Write-Host " No description/notes: $noDesc ($([math]::Round($noDesc/$nonMsft.Count*100))%)"
# Managed identities
$managed = $sps | Where-Object { $_.ServicePrincipalType -eq "ManagedIdentity" }
Write-Host "`n=== MANAGED IDENTITIES ($($managed.Count)) ==="
# Summary
$total = $members.Count + $guests.Count + $nonMsft.Count + $managed.Count
Write-Host "`n=== TOTAL IDENTITY OBJECTS: $total ==="Identity governance is designed for member users: lifecycle workflows trigger on employeeHireDate, access reviews route to the user's manager, dynamic groups reference the department attribute. But 40% of the identities in the average tenant aren't member users — they're service principals, app registrations, guest accounts, and managed identities. None of these have a manager. None have an employeeHireDate. None appear in department-based dynamic groups. The governance framework covers 60% of the identity population and silently ignores the rest. The non-human identities accumulate permissions, credentials, and access with no lifecycle, no review, and no accountability.
Decision-point simulation
Scenario 1. Your identity type census shows 810 members, 89 guests, 347 app registrations, 42 service principals without matching app registrations, and 15 managed identities. The total is 1,303 identities. Your CISO asks: "How many identities do we actually govern?" What's your honest answer?
You govern the 810 members (partially — depending on attribute completeness) and the 89 guests (minimally — depending on sponsor coverage). The 347 app registrations, 42 service principals, and 15 managed identities have no formal governance program — no ownership attestation, no credential lifecycle, no permission review. The honest answer: "We administer 1,303 identities. We govern approximately 900. The 400+ non-human identities have no governance framework." Modules 7 and 8 build that framework.
Scenario 2. A vendor asks you to create a "service account" (a member user with a shared password) for their integration because "that's how we've always done it." The identity type taxonomy says this should be a service principal. How do you respond?
The service account model has three governance failures: shared credentials (no individual accountability), no credential rotation enforcement, and the user object consumes a license. A service principal authenticates with a certificate or managed identity (no shared password), has credential expiry policies, and doesn't consume a user license. The migration path: create an app registration, grant the required Graph API permissions, issue a certificate credential, and decommission the shared account. If the vendor's integration doesn't support service principal authentication, document this as a risk register entry with a remediation timeline.
Scenario 3. You discover a service principal that authenticates with a client secret, holds Mail.ReadWrite permission on all mailboxes, and was created by a developer who left 14 months ago. Nobody in IT knows what it does. What's your immediate action and your governance recommendation?
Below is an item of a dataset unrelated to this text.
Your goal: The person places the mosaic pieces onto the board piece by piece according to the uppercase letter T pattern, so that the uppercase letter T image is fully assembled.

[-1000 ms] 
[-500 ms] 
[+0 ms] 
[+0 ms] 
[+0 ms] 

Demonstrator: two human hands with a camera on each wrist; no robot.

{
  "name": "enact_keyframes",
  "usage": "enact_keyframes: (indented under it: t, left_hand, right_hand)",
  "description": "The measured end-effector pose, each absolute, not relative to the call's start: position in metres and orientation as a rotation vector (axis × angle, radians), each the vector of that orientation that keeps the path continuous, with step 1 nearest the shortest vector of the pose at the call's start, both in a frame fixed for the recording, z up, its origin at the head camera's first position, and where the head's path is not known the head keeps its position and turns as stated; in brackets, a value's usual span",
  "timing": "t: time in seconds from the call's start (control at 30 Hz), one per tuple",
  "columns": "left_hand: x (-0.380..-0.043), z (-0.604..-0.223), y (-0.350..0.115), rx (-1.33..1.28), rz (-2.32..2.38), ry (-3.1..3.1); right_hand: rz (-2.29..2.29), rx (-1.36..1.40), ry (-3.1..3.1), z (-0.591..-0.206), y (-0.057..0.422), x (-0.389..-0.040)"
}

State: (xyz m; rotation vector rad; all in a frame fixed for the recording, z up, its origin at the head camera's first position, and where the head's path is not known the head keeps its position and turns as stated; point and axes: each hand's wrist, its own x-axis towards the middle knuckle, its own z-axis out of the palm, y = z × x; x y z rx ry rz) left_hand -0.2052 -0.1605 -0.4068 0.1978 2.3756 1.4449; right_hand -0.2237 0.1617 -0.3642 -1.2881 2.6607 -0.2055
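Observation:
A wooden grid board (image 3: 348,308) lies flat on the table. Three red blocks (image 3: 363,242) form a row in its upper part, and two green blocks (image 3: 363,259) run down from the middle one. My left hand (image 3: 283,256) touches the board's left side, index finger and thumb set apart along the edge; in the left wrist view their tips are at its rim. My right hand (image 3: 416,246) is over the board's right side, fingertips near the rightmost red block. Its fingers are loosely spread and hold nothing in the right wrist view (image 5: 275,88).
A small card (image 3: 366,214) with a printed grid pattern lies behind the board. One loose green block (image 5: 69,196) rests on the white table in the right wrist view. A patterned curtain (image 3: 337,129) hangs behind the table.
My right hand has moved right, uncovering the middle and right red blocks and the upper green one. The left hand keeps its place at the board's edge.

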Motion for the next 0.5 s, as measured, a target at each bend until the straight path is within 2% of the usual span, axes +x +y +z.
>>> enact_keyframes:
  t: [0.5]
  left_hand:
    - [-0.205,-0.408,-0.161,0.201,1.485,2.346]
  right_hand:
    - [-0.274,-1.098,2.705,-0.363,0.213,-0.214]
Immediate: do NOT delete it — it might be running a production mail integration that breaking would cause an outage. Instead: rotate the credential (generate a new secret, invalidate the old one), notify the development team lead, and set a 14-day deadline to identify the app's purpose. If nobody claims it after 14 days, disable the service principal (don't delete) and monitor for break-fix reports. Governance recommendation: every service principal needs an ownership attestation policy — Module 7 builds this.